Held Evans references the work of historians who have long pointed out that pro-slavery Christians kind of had a point. Scholars like Eugene and Elizabeth-Fox Genovese, for example, note in their massive book The Mind of the Master Class that southern, Christian, pro-slavery apologists like the Rev. Thornton Stringfellow frankly had more biblical cannon fodder in their rhetorical war against Christian abolitionists. It was easier for pro-slavery Christians to invoke specific scriptural passages to defend slavery than it was for abolitionists to use the bible to condemn slavery.
So what does this have to do with modern politicians using the bible to defend political actions today? Well, you can use the bible to justify just about anything. This often comes as somewhat uncomfortable news to the general public, but as biblical historians like New Testament scholar Bart Ehrman have long observed, the bible is wrought with contradictions; the results of centuries of human writers trying to alter and shape the finished bible to support varying — often contradictory — agendas. This means that if you look hard enough, you can find biblical support for slavery and slashing food stamp-funding.
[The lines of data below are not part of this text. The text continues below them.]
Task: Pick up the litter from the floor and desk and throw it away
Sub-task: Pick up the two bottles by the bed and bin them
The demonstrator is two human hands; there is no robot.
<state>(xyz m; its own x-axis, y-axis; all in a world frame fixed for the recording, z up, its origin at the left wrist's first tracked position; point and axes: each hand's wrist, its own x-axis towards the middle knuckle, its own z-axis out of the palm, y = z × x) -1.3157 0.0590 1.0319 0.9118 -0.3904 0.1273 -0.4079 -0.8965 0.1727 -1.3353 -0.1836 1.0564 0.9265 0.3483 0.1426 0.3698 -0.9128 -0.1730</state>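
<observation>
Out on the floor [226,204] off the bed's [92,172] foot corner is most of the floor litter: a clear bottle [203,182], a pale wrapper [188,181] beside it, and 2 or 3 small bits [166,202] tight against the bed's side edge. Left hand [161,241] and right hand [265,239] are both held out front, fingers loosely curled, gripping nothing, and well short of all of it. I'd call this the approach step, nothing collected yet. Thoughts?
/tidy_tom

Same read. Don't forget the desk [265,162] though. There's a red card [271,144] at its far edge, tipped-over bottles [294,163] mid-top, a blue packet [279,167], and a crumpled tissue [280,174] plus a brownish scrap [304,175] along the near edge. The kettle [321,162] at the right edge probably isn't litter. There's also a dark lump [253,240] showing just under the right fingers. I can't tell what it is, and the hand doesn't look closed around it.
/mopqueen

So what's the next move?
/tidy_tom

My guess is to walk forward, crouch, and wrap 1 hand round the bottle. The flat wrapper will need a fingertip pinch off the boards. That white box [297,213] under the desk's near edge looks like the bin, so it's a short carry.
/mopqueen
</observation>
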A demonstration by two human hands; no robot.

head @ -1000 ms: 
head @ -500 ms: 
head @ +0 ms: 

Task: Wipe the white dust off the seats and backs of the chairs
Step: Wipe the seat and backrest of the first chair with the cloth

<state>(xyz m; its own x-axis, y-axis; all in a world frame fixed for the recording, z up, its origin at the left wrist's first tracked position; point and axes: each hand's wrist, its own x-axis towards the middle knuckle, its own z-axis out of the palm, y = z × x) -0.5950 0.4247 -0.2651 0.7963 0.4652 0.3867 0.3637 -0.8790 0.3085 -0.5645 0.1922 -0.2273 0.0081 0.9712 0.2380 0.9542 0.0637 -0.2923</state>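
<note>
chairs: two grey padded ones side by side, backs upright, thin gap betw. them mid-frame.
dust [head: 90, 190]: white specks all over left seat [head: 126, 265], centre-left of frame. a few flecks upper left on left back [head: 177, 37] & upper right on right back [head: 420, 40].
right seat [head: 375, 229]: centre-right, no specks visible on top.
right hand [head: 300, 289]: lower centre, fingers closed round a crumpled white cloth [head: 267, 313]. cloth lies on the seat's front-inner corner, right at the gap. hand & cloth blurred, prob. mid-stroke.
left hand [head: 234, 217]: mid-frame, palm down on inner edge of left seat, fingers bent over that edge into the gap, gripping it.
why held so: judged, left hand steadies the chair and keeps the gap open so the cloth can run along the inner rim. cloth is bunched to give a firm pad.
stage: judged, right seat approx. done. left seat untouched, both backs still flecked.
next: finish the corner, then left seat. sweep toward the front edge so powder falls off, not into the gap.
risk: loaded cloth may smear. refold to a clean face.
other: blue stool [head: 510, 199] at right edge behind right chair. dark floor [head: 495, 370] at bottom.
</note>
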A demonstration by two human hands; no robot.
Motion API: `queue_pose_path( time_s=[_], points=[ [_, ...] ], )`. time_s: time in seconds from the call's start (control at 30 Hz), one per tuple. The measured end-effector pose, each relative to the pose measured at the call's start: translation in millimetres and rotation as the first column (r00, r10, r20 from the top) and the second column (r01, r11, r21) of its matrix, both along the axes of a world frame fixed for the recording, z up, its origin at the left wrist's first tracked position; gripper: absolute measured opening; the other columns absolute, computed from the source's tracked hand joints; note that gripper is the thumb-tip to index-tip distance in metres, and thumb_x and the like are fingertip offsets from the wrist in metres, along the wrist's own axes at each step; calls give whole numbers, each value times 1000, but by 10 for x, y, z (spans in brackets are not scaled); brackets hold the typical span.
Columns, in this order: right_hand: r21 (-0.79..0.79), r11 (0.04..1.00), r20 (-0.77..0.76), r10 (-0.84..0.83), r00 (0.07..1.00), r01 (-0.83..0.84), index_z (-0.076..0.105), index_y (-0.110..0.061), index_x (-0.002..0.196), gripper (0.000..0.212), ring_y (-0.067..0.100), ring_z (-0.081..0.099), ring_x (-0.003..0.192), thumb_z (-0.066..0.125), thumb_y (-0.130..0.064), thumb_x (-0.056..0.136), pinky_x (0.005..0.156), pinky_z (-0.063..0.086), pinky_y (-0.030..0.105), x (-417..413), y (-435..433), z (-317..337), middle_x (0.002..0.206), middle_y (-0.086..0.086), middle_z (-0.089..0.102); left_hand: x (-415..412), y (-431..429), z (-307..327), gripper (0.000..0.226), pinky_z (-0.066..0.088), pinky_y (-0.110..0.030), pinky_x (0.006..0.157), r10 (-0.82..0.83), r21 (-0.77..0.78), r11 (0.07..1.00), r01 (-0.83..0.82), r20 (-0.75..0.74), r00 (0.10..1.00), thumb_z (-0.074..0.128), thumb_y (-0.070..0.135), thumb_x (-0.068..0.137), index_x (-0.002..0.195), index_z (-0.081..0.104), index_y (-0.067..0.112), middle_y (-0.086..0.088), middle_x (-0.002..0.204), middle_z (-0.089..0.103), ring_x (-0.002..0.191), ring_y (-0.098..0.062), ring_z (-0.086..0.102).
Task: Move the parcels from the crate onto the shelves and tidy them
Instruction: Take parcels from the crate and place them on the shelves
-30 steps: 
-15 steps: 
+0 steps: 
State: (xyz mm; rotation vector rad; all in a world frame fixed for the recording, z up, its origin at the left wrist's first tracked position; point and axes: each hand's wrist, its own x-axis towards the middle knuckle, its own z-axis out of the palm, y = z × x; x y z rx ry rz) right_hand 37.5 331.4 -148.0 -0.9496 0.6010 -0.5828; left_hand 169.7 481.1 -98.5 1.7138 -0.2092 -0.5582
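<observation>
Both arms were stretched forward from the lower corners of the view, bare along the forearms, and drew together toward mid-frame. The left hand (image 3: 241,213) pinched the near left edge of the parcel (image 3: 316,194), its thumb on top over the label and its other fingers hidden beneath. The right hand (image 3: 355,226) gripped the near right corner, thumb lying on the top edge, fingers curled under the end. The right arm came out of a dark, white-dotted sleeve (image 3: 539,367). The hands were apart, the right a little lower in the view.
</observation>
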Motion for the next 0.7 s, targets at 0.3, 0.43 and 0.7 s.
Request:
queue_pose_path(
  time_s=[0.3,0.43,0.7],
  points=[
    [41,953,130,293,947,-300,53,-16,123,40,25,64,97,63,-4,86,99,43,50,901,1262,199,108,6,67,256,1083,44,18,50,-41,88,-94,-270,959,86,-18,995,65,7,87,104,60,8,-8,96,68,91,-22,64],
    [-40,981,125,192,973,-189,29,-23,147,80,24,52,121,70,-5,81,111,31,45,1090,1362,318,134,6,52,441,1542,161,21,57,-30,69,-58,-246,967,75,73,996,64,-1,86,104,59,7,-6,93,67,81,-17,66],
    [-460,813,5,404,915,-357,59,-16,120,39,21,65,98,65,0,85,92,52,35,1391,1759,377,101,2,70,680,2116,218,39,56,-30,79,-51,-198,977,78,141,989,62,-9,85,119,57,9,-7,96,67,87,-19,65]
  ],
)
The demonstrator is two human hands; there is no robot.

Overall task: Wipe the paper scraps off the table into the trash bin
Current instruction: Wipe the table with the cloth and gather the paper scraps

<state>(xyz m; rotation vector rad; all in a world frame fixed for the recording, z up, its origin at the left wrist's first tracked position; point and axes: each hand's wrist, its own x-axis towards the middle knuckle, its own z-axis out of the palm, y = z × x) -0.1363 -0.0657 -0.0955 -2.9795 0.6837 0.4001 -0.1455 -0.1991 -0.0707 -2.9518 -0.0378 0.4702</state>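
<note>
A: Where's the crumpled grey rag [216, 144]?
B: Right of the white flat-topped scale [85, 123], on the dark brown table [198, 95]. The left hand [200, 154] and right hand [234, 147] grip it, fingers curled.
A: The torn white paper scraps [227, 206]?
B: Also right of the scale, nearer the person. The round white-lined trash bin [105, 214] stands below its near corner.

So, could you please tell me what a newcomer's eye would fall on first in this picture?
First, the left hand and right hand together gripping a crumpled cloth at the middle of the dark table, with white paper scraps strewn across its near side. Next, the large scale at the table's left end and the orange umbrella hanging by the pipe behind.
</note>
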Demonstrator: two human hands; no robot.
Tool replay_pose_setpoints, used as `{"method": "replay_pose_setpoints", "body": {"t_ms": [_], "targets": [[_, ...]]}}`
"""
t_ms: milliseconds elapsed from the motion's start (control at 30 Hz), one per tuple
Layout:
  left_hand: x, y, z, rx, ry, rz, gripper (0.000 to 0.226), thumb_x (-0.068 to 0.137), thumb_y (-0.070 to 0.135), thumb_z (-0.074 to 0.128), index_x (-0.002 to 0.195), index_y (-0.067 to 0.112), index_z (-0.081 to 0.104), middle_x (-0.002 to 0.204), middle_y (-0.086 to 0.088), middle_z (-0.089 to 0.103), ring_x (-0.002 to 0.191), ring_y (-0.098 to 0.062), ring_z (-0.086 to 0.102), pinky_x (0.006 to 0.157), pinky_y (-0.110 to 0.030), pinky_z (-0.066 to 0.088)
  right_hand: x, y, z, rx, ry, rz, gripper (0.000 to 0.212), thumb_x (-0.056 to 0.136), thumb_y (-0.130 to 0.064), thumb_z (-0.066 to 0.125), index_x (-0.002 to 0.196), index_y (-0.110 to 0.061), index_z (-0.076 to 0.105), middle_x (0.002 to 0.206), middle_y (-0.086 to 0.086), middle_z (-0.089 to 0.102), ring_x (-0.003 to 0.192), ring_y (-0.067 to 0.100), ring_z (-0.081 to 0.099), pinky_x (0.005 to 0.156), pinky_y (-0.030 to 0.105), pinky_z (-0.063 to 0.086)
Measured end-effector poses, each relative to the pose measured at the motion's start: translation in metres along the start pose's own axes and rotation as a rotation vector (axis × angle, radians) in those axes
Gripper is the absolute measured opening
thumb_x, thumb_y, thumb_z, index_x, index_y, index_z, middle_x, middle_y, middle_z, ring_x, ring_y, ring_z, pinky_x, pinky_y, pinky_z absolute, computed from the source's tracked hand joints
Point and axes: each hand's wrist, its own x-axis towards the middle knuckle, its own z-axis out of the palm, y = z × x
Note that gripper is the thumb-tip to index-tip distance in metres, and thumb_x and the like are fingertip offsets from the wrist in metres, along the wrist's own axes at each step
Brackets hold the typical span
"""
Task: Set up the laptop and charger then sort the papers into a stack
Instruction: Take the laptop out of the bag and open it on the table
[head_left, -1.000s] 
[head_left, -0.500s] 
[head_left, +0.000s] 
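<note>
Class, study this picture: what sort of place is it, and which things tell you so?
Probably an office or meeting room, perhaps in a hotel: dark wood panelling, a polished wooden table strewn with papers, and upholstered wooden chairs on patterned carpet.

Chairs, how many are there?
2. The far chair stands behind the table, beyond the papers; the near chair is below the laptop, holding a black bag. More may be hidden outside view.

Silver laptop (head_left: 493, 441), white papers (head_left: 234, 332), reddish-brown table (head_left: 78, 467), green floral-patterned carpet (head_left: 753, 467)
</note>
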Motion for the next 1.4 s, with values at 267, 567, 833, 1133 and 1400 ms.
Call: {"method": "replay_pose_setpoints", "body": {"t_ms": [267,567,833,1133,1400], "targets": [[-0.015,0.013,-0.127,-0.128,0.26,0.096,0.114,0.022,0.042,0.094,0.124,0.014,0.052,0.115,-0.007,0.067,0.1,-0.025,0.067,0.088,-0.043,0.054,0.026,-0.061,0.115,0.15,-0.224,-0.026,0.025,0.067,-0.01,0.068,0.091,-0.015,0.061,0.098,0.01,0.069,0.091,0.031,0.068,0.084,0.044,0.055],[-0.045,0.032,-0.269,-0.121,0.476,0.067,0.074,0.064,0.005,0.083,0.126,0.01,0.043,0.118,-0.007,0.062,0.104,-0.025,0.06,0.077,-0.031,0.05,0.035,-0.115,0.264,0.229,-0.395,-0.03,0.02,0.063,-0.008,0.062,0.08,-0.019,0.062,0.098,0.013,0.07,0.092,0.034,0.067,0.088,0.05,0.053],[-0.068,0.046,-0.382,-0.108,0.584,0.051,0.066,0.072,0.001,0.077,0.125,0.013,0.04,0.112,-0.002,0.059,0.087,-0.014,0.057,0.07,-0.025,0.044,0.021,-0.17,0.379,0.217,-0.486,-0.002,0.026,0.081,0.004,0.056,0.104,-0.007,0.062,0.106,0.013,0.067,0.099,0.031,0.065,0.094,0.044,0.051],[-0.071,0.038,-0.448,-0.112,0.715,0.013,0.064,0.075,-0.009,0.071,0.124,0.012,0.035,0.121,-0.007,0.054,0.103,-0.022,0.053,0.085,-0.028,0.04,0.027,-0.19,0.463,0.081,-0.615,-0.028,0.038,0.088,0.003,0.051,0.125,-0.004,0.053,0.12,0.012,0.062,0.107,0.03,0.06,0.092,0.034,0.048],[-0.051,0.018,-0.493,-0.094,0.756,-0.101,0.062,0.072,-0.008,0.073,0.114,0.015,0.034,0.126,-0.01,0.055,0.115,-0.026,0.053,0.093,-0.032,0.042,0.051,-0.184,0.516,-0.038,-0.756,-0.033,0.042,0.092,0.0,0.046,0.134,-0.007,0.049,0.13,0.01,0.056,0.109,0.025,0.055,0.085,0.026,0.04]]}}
If the bible can be used to justify slavery, an institution long consigned to the dustbin of moral abominations, then perhaps American politicians should think twice, or, at least exercise some nuance, when trotting out the good book to sanctify their pet legislations. You may or may not agree with Kevin Cramer that the bible justifies cutting food stamps, but wherever you stand on that — or on any other issue — at least be aware that someone else is already pointing to a bible passage that will supposedly prove you’re wrong. And you probably ARE wrong. The problem is, they’re probably wrong too: the bible says so.